Sample | Mean | SD | N |
---|---|---|---|
Night Owl | 19.50 | 6.14 | 8 |
Early Bird | 26.67 | 3.39 | 9 |
- Answer
-
Step 1:
- Research Hypothesis: Night owls score higher on the busyness survey than early birds. [Your research hypothesis might be opposite, but Dr. MO is a night owl and feels like she is very busy...]
- Symbols: \( \bar{X_{NO}} >\bar{X_{EB}} \)
- Null Hypothesis: Night owls score similar on the busyness survey as early birds.
- Symbols: \( \bar{X_{NO}} = \bar{X_{EB}} \)

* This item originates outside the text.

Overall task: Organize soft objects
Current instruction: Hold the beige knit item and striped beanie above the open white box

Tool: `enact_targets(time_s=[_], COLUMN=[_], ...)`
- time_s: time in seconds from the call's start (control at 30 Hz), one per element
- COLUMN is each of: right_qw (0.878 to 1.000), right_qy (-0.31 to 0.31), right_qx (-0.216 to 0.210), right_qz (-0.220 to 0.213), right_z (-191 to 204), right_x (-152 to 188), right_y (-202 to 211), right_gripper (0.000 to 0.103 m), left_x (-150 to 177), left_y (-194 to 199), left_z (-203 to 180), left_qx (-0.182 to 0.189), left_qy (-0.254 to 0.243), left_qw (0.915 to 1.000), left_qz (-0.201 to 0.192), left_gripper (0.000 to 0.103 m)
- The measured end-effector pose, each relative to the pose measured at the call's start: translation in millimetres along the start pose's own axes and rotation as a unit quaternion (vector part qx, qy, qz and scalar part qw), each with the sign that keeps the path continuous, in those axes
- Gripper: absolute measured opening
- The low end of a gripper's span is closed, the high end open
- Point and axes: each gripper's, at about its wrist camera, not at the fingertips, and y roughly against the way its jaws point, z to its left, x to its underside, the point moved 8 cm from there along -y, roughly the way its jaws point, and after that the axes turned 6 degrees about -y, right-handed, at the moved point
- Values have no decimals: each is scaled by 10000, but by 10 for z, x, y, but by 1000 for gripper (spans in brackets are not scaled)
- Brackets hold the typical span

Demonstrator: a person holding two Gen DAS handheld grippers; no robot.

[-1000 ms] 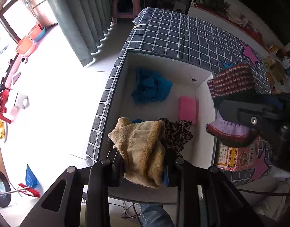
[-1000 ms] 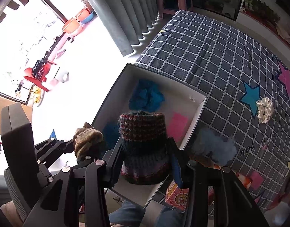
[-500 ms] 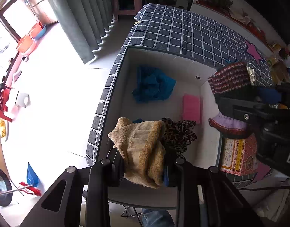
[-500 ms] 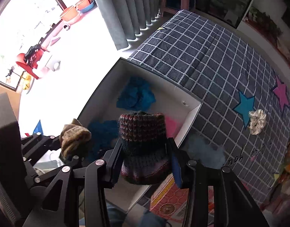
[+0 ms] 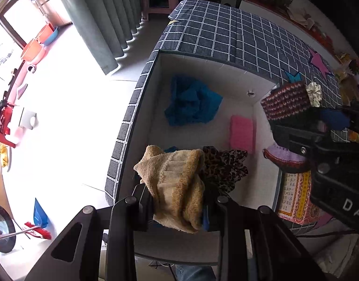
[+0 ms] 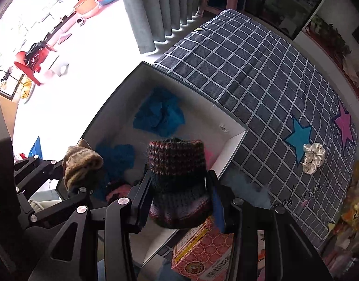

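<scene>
Shifted since a second ago: right gripper [image 6: 179, 196], clenched on striped dark-red and purple knitted hat [image 6: 177, 175], lowered and rolled slightly, now over near right corner of open white-lined cardboard box [image 5: 156, 107]. Unchanged: left gripper [image 5: 177, 201], clenched on folded tan terry cloth [image 5: 177, 182], over near left of box. Already inside: crumpled blue cloth [image 5: 191, 107], pink sponge block [image 5: 241, 132], leopard-print fabric [image 5: 223, 166]. Judged: both drops imminent; white scrunchie [image 6: 314, 158] on checked cover outstanding.
</scene>
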Motion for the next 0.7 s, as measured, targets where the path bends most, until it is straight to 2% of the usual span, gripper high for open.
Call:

Step 2: One-tailed test, \(df\) = 15, \(t_{Critical}\) = 1.753
Step 3: \(t_{calculated}\) = -3.03
Step 4: \(t_{critical} < |t_{calculated}|\), Reject the null hypothesis.
Based on our data of early birds and night owls, we can conclude that early birds are busier (\(\overline{X_{EB}}=26.67\)) than night owls (\(\overline{X_{NO}}=19.50\)), \(t(15) = -3.03\), \(p < .05\). Although the means are statistically different, this does NOT support the research hypothesis because Dr. MO thought that Night Owls would be busier.
- Research Hypothesis: Night owls score higher on the busyness survey than early birds. [Your research hypothesis might be opposite, but Dr. MO is a night owl and feels like she is very busy...]